## Exercise goal
The answer is a stretch of the material below, returned exactly: the line containing "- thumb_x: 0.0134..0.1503", the line containing "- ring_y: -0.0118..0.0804", and all lines between.

## Provided material
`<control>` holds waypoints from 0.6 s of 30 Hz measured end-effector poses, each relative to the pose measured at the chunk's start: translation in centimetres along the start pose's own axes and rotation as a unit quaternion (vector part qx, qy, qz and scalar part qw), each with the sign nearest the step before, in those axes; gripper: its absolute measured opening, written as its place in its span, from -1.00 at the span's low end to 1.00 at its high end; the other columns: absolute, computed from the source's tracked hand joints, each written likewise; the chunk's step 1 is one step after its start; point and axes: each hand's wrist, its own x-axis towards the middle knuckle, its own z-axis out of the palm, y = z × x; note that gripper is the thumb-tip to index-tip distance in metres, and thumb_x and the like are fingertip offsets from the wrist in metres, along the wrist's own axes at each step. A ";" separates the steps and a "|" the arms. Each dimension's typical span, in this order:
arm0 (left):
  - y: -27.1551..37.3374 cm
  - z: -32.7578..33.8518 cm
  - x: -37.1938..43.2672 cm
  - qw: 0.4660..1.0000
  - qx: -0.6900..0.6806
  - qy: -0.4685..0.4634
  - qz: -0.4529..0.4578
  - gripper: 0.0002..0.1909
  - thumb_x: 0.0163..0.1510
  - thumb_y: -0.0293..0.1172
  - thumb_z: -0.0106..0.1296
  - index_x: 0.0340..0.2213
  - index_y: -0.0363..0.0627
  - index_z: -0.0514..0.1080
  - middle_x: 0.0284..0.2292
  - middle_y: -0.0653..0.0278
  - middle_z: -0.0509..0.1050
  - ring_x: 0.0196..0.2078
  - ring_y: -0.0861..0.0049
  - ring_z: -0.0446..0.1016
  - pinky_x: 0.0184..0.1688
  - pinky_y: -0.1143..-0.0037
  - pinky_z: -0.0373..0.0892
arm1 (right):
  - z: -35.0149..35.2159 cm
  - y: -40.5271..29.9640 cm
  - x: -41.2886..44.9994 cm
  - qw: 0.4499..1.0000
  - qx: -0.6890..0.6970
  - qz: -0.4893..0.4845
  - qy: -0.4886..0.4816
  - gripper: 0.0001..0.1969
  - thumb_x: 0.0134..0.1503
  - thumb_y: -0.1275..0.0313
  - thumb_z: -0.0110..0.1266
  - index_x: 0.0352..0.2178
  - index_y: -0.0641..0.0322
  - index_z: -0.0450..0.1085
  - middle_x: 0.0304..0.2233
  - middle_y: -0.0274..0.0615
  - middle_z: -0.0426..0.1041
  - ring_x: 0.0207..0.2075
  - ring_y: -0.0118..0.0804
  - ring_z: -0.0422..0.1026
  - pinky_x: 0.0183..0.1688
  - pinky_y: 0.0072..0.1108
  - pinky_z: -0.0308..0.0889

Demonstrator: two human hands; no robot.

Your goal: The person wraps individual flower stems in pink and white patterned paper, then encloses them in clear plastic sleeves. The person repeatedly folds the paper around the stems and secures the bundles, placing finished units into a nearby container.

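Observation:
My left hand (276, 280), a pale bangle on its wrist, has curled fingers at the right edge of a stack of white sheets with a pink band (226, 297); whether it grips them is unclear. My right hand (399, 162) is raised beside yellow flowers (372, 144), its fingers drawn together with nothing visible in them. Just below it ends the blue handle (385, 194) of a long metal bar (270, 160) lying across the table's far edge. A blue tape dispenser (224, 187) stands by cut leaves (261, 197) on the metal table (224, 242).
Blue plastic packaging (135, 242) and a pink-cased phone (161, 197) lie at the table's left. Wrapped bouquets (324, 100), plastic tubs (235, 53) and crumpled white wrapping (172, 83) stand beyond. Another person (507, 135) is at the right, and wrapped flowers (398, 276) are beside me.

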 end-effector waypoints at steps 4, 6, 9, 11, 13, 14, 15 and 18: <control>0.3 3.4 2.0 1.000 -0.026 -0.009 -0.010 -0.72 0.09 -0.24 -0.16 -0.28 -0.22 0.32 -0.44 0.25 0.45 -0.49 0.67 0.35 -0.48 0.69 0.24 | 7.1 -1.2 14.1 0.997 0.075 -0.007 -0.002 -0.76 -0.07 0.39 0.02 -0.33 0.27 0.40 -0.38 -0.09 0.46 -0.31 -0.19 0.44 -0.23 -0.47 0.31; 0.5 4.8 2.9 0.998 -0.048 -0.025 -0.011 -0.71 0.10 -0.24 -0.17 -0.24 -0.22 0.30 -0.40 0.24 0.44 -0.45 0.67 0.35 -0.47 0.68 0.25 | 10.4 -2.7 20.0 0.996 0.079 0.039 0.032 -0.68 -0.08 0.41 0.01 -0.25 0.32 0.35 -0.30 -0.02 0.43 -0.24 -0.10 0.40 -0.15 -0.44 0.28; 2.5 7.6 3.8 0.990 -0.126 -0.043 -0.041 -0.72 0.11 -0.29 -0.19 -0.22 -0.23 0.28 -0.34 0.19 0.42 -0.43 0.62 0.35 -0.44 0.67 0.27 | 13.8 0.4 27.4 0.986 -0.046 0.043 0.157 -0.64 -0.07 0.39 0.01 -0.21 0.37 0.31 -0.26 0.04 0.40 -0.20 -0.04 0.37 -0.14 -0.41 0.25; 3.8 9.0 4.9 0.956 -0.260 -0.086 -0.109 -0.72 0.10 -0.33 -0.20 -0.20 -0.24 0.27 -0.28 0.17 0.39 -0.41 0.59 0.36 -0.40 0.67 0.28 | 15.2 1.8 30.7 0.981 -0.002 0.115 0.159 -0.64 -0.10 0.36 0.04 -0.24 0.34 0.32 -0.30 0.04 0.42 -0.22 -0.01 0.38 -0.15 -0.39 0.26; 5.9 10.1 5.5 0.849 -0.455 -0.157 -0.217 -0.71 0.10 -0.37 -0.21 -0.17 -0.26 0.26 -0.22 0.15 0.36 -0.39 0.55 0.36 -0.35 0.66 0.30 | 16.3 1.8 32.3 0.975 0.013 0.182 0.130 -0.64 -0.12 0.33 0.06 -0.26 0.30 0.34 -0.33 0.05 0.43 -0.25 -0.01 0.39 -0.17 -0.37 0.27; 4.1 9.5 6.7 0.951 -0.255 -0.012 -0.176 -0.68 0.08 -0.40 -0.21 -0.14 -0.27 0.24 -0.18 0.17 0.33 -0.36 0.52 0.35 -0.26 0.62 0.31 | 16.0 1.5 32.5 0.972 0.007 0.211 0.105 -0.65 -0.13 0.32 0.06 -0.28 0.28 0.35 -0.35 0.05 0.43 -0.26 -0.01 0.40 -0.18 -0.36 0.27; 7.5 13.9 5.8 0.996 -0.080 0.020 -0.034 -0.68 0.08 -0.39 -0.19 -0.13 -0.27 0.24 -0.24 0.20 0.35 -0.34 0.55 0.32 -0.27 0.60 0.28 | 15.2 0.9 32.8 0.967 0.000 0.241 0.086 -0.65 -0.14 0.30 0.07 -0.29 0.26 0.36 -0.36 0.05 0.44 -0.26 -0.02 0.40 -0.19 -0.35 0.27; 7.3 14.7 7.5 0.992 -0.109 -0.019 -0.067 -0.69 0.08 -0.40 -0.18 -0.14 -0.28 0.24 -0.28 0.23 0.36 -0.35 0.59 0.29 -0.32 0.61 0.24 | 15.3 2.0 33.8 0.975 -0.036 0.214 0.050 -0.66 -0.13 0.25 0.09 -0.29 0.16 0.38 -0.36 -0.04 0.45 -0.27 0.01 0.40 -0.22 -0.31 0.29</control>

## Task response
  - thumb_x: 0.0134..0.1503
  - thumb_y: -0.1275..0.0313
  - thumb_z: -0.0110..0.1266
  - index_x: 0.0352..0.2178
  - index_y: -0.0641..0.0322
  - index_z: -0.0450..0.1085
  - middle_x: 0.0304..0.2233
  - middle_y: -0.0274..0.0615
  - middle_z: -0.0426..0.1041
  - ring_x: 0.0207..0.2075
  - ring_y: -0.0118..0.0804

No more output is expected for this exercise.